### PROMPT
The whole listing, please: repeat it exactly, with the pictures left out.

### DATASET EXCERPT
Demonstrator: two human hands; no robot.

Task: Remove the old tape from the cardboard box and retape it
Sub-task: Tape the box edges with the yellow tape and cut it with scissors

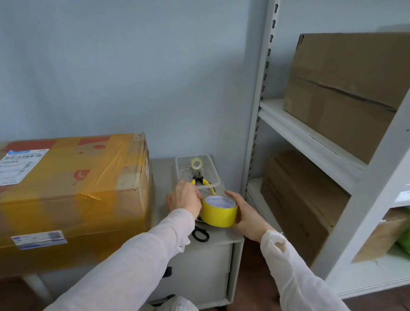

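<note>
We hold the yellow tape roll [218, 213] in both hands, just above the grey cabinet [210, 268].
Our right hand [246, 219] wraps the roll's right side with curled fingers. Our left hand [185, 199] curls its fingertips onto the roll's left rim; we can't tell whether they pinch a loose end. The cardboard box [46, 186], wrapped in old yellowish tape, sits touching the cabinet's left side. Black scissors [200, 234] lie on the cabinet top, under the roll. A clear tray [214, 168] with pliers [202, 181] is at the cabinet's back edge.

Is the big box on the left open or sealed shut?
Sealed shut: the cardboard box has its flaps lying flat, with glossy yellowish tape across its top and front.
</note>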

### RESULT FOR THIS TASK
Demonstrator: two human hands; no robot.

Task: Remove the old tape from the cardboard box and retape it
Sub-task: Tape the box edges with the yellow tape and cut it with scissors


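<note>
We hold the yellow tape roll [218, 213] in both hands, just above the grey cabinet [210, 268].
Our right hand [246, 219] wraps the roll's right side with curled fingers. Our left hand [185, 199] curls its fingertips onto the roll's left rim; we can't tell whether they pinch a loose end. The cardboard box [46, 186], wrapped in old yellowish tape, sits touching the cabinet's left side. Black scissors [200, 234] lie on the cabinet top, under the roll. A clear tray [214, 168] with pliers [202, 181] is at the cabinet's back edge.

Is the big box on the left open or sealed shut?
Sealed shut: the cardboard box has its flaps lying flat, with glossy yellowish tape across its top and front.
</note>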

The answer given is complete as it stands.